The Federal Government has shifted the implementation of the 70 per cent tariff on imported used vehicles from 1st of January, 2015 to 30th April, 2015.
This is the third time the date for the enforcement has been shifted in the last six months.
A statement by the National Automotive Council on Wednesday confirmed the deferment of the implementation of the new tariff to April 30, 2015.
The Director-General, NAC, Mr. Aminu Jalal, said in the statement that the postponement was due to the delay in the establishment of a vehicle finance scheme.
“The arrangements for the establishment of the affordable vehicle finance scheme suffered a delay of about four months due to the Ebola Virus Disease.
“The staff of the collaborating bank, Wesbank of South Africa, delayed their planned trip to Nigeria to set up operations from September 2014 to January 2015. Hence, the new date for the start of operations of the financing scheme is April 2014. Accordingly, the Minister of Finance has been asked to extend the levy deferment on used cars to April 30, 2015,” the statement noted.

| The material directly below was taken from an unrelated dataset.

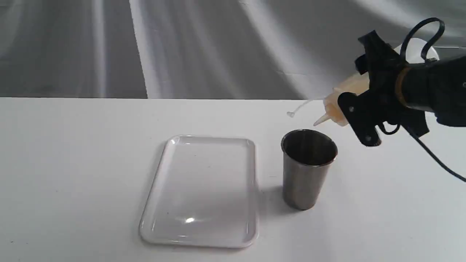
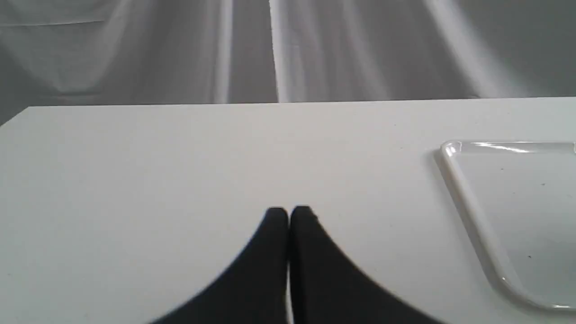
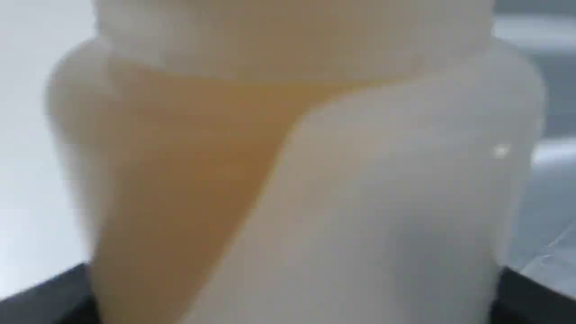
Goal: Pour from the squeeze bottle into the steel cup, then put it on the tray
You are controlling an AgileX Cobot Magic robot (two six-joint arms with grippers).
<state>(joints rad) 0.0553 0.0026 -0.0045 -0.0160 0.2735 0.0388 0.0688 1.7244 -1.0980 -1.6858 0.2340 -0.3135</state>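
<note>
Squeeze bottle [image 3: 288, 180] aslant, pinched between right jaws, nozzle [image 1: 321, 120] above steel cup [image 1: 308, 171]; left jaws pressed together.

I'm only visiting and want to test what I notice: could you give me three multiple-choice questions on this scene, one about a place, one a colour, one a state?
1. In the exterior view, where does the brushed grey steel cup stand relative to the flat white plastic tray?
A. On it
B. Beside it, to its right
C. Beside it, to its left

2. What colour is the liquid in the translucent frosted squeeze bottle?
A. Amber-orange
B. Blue
C. Green

3. How does the right gripper hold that bottle?
A. Upright
B. Tilted, nozzle slanting down toward the cup
C. Flat on the tray

Answers: B, the cup stands apart from the tray, off its right edge; A, the right wrist view shows amber liquid; B, the nozzle points down near the cup's rim.
</note>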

It also announced a zero per cent tariff on Completely Knocked Down units (vehicles) and five per cent to 10 per cent on Semi Knocked Down units to encourage the establishment of local vehicle assembly plants.

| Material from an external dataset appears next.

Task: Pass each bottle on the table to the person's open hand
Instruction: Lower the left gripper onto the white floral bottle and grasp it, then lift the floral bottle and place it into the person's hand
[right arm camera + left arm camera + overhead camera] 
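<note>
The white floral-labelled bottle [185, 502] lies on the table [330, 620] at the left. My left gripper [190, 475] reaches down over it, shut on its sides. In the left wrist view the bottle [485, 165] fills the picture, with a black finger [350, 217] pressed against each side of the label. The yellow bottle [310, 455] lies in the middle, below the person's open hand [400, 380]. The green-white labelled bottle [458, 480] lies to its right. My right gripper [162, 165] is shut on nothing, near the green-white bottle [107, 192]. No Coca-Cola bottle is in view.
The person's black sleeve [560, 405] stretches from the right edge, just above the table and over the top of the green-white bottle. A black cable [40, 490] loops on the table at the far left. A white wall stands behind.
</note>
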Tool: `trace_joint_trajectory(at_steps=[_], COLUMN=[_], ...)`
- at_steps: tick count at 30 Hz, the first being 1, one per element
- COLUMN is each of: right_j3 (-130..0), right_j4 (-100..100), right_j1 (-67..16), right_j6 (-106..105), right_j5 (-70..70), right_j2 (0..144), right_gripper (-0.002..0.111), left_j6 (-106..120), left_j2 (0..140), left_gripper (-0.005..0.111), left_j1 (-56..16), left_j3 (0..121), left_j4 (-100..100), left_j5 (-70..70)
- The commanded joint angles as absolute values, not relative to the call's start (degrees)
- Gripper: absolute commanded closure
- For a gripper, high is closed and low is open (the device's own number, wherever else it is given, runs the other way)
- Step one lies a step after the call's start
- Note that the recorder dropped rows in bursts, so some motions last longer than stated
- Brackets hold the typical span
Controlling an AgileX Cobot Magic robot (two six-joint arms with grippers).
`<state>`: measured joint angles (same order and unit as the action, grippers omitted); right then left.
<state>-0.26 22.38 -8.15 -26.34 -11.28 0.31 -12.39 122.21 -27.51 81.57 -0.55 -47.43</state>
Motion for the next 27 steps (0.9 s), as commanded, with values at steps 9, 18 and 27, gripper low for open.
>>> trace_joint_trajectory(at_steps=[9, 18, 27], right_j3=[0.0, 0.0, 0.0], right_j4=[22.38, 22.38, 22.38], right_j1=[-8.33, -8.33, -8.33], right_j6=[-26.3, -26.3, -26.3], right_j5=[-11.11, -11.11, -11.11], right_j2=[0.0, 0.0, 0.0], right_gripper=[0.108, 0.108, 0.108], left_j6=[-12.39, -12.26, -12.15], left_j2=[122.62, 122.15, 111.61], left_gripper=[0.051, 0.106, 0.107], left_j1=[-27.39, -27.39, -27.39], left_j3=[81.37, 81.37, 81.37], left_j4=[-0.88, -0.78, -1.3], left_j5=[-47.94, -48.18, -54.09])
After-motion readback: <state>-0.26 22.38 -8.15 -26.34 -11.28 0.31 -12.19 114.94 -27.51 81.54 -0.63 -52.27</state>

Jalal said, “The automotive policy has five elements, one of which is market development. Under market development, tariffs are increased on FBU vehicle imports. These tariffs are to be reduced gradually over the years, as the vehicle assembly and local content operations gain momentum.”
According to him, the nation’s vehicle market is about 400,000 units annually, with about 300,000 being imported as second-hand.
He explained that the government had introduced measures to balance the vehicle supply and make them affordable, with the production by the local assembly plants.
“The assembly plants will import two FBU at concessionary duty for every one CKD/SKD they assemble in 2014/15. It will be one to one in 2016/17,” Jalal said.
The NAC DG also said new investors would be able to import fully built vehicles at concessionary duty to fill the gap between the supply by the assembly plants and demand.
“As you know, Volkswagen of Nigeria is assembling Hyundai and Nissan cars; PAN is assembling Peugeot cars; IVM has started assembling cars and Dana Motors is assembling Kia cars. Volkswagen, Honda and Renault, among others, are expected to start assembly operations next year,” he added.